→ DIRECTIONS FOR THIS TASK:
Check every line of the records below for the string "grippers" and copy the ones that have it.

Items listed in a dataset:
———

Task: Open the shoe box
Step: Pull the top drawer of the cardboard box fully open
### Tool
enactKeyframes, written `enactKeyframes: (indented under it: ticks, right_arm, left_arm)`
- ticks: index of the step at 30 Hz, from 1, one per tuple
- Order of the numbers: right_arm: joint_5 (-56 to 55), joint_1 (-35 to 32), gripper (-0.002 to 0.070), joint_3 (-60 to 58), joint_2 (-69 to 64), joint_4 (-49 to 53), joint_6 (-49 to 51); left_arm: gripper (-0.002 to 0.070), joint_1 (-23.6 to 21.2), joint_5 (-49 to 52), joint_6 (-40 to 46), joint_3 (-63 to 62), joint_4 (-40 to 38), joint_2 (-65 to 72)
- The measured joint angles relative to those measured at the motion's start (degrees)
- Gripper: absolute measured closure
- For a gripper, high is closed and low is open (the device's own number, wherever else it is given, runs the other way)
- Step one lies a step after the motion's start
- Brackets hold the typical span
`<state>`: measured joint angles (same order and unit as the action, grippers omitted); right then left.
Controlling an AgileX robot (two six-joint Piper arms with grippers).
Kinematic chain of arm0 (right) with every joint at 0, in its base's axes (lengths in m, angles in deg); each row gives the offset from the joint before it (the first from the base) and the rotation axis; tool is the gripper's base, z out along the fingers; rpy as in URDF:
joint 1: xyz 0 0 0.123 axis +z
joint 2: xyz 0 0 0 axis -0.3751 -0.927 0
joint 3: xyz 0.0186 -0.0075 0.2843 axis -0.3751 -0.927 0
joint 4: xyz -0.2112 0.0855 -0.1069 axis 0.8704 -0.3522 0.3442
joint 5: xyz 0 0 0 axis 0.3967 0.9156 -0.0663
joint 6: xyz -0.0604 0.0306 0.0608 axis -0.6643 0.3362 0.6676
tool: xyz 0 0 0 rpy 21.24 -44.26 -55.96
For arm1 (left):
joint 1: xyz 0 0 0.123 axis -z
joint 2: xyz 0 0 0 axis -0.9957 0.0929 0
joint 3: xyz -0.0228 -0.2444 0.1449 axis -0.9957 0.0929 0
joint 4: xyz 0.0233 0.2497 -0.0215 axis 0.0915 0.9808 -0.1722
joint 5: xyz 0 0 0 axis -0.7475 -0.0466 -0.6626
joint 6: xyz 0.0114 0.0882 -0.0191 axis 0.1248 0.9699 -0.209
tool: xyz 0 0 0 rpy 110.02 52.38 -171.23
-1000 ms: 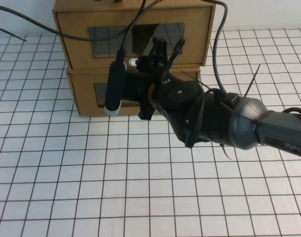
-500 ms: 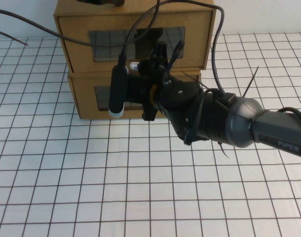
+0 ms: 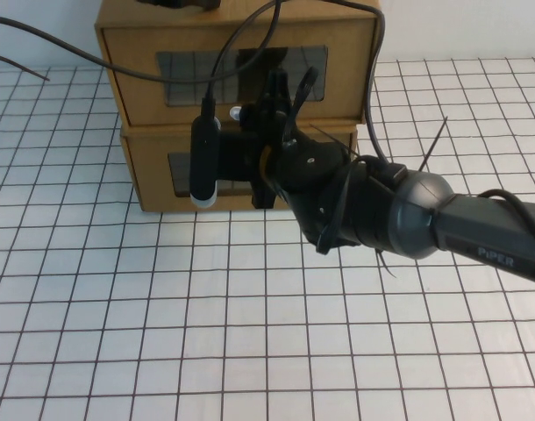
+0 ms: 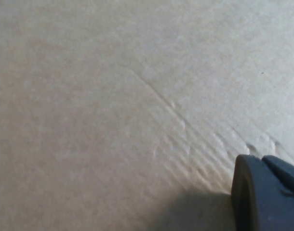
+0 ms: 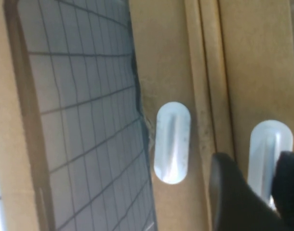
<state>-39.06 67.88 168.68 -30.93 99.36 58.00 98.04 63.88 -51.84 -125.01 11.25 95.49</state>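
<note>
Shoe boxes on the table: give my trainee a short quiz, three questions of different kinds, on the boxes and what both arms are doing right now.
1. True or false: the upper shoe box stands beside the lower shoe box, not on top of it.
2. Multiple choice: the right gripper, up at the box fronts, has its jaws
A) shut with nothing between them
B) open, one on either side of a white pull tab
C) shut on a box corner
3. Fill in: the left gripper hangs close to a plain surface made of ____.

Key: 1 false (they are stacked); 2 B; 3 cardboard.
</note>
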Motion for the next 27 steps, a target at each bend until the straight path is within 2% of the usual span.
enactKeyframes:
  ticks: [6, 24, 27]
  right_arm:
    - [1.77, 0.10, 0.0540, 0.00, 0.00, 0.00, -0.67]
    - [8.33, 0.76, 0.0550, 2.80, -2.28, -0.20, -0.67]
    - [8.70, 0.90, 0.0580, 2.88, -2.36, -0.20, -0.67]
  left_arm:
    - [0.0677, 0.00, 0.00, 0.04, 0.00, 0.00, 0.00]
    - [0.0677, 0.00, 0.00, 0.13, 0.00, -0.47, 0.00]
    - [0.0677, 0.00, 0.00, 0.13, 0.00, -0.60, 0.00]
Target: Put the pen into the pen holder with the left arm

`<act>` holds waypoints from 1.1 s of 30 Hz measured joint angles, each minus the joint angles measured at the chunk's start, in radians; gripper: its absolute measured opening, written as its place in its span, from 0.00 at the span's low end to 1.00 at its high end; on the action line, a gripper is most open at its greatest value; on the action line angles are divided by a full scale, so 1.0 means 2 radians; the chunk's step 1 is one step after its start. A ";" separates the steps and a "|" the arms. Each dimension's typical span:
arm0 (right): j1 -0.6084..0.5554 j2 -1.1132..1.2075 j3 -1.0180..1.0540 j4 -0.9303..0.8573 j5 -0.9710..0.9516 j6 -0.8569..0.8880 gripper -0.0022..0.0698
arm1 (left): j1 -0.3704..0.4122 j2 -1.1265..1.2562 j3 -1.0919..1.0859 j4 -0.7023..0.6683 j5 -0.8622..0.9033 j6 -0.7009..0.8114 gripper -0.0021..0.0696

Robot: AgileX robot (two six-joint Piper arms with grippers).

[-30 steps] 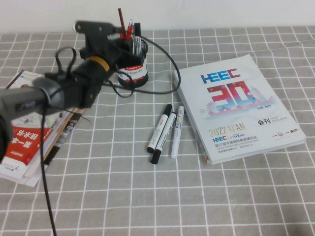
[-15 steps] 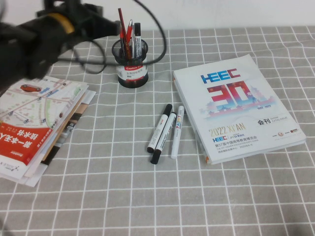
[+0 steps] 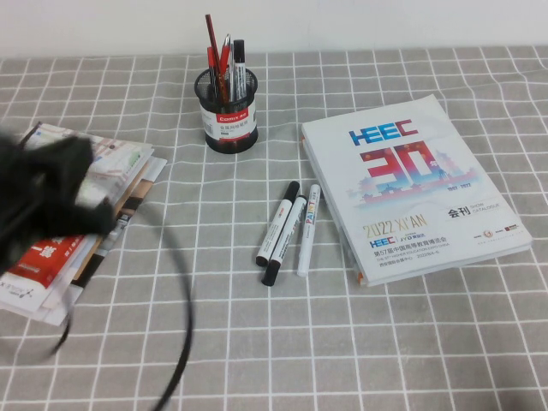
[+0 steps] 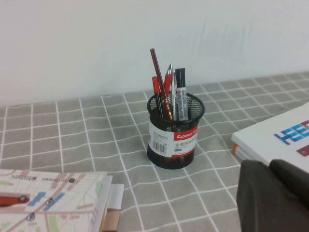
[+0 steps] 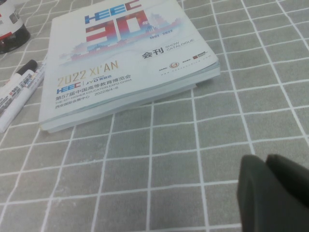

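Pen (image 3: 211,47) upright in pen holder (image 3: 227,120), lower half hidden.

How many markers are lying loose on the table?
3, side by side mid-table, left of the catalogue: a black-capped marker, a second black-capped one, and an all-white one nearest the catalogue. More pens stand in the pen holder.

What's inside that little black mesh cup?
The pen holder holds the long dark-red pen, standing upright, with a red pen, a silver one and a black-capped marker. Their lower ends are hidden behind the label band.
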 joint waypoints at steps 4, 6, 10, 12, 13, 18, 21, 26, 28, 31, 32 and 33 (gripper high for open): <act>0.000 0.000 0.000 0.000 0.000 0.000 0.01 | 0.000 -0.086 0.060 -0.002 0.006 -0.021 0.03; 0.000 0.000 0.000 0.000 0.000 0.000 0.01 | 0.000 -0.118 0.082 -0.003 0.019 -0.039 0.03; 0.000 0.000 0.000 0.000 0.000 0.000 0.01 | 0.000 -0.167 0.114 -0.004 0.055 -0.059 0.03; 0.000 0.000 0.000 0.000 0.000 0.000 0.01 | 0.000 -0.174 0.127 -0.004 0.065 -0.062 0.03; 0.000 0.000 0.000 0.000 0.000 0.000 0.01 | 0.000 -0.175 0.132 -0.004 0.069 -0.063 0.03; 0.000 0.000 0.000 0.000 0.000 0.000 0.01 | 0.000 -0.175 0.137 -0.004 0.094 -0.068 0.03; 0.000 0.000 0.000 0.000 0.000 0.000 0.01 | 0.000 -0.177 0.137 -0.004 0.105 -0.070 0.03; 0.000 0.000 0.000 0.000 0.000 0.000 0.01 | 0.000 -0.200 0.146 0.003 0.098 -0.066 0.03; 0.000 0.000 0.000 0.000 0.000 0.000 0.01 | 0.007 -0.226 0.163 -0.007 0.091 -0.049 0.03; 0.000 0.000 0.000 0.000 0.000 0.000 0.01 | 0.037 -0.284 0.194 -0.067 0.085 0.013 0.03; 0.000 0.000 0.000 0.000 0.000 0.000 0.01 | 0.050 -0.306 0.208 -0.088 0.083 0.039 0.03; 0.000 0.000 0.000 0.000 0.000 0.000 0.01 | 0.063 -0.329 0.222 -0.105 0.079 0.059 0.03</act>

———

→ RESULT OF THE EXERCISE:
`<state>`: measured joint angles (same order and unit as the action, grippers omitted); right then left.
Controlling an AgileX robot (two six-joint Piper arms with grippers).
Robot: AgileX robot (two six-joint Piper arms with grippers).

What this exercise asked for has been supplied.